Load pandas DataFrames into Amazon Redshift without S3 - using the somewhat-efficient multi-row INSERT statement AWS Redshift offers
Project description
Frameshift
Load pandas DataFrames directly into Amazon Redshift — no S3 required.
Look, we all know COPY from S3 is the right way to load data into Redshift. It's fast, it's highly parallel, it's what Amazon designed.
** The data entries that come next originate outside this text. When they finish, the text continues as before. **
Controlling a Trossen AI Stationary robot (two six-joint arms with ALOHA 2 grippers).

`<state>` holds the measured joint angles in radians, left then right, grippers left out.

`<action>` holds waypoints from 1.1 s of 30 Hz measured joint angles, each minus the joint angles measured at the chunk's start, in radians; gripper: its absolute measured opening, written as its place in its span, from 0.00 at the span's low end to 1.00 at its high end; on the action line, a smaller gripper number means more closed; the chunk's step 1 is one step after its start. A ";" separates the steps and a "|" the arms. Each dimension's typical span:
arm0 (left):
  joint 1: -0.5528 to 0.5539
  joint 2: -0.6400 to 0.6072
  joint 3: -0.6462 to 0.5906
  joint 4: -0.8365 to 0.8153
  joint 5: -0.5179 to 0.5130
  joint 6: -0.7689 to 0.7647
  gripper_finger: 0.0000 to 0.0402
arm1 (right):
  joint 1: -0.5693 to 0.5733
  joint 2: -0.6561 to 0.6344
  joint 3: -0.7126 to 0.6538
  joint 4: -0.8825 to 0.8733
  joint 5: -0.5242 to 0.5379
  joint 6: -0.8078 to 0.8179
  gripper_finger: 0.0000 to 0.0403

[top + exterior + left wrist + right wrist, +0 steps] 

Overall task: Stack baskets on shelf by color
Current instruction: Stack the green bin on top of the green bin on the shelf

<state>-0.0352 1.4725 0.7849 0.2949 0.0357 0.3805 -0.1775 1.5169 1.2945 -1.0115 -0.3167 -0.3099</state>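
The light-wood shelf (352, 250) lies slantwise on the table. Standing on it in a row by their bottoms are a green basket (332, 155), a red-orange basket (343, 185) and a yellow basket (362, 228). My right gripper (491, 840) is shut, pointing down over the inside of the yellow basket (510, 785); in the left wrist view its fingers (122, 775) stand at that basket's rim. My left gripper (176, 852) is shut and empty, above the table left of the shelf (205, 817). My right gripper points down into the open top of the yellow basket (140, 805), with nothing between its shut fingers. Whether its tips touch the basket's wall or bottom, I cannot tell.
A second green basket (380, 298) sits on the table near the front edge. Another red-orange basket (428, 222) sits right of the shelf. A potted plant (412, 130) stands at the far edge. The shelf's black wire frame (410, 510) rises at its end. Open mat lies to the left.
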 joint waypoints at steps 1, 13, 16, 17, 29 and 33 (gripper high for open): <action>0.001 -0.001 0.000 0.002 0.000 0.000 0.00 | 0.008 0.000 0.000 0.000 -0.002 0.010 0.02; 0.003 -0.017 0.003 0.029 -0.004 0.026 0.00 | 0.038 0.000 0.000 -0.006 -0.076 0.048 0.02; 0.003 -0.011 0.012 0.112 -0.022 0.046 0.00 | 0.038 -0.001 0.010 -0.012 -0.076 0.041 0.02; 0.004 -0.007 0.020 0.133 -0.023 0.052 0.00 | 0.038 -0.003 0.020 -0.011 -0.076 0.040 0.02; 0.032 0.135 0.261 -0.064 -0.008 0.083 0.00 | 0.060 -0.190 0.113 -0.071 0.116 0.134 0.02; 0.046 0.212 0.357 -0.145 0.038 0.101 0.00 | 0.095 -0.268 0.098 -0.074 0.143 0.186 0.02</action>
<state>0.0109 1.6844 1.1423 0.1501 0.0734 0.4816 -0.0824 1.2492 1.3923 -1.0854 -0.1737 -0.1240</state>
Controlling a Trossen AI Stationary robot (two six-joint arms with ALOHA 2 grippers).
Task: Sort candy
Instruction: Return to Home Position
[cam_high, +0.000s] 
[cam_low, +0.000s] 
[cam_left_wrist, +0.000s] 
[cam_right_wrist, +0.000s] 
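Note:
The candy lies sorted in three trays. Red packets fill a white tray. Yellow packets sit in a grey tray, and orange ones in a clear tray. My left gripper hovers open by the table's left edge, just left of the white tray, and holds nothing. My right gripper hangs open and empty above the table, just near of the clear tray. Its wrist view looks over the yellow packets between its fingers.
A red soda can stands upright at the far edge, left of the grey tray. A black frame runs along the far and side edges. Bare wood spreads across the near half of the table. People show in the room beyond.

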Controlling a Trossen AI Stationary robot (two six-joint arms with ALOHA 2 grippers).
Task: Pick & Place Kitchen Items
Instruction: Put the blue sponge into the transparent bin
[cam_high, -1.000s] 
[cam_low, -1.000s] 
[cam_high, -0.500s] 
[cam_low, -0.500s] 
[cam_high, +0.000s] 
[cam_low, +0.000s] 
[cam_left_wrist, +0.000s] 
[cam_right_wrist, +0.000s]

But sometimes life doesn't cooperate:
- Your VPC has no S3 access (yep. thanks security team)
- You're behind an air-gapped network
- Someone forgot to give you the S3 credentials
- You just need to load 50K rows ONE TIME and don't want to spin up an entire S3 pipeline
Enter Frameshift: the "I just need to get this data into Redshift (and I'm in no hurry)" solution.
The Honest Truth
Frameshift is 10-20x slower than COPY. There, we said it.
Even tried being clever with 16 parallel threads, mimicking Redshift's MD5 hash distribution pattern. Turns out Redshift's leader node just laughs at your multi-threading ambitions and processes everything sequentially anyway. We settled on 4 threads which helps somewhat, but don't expect miracles.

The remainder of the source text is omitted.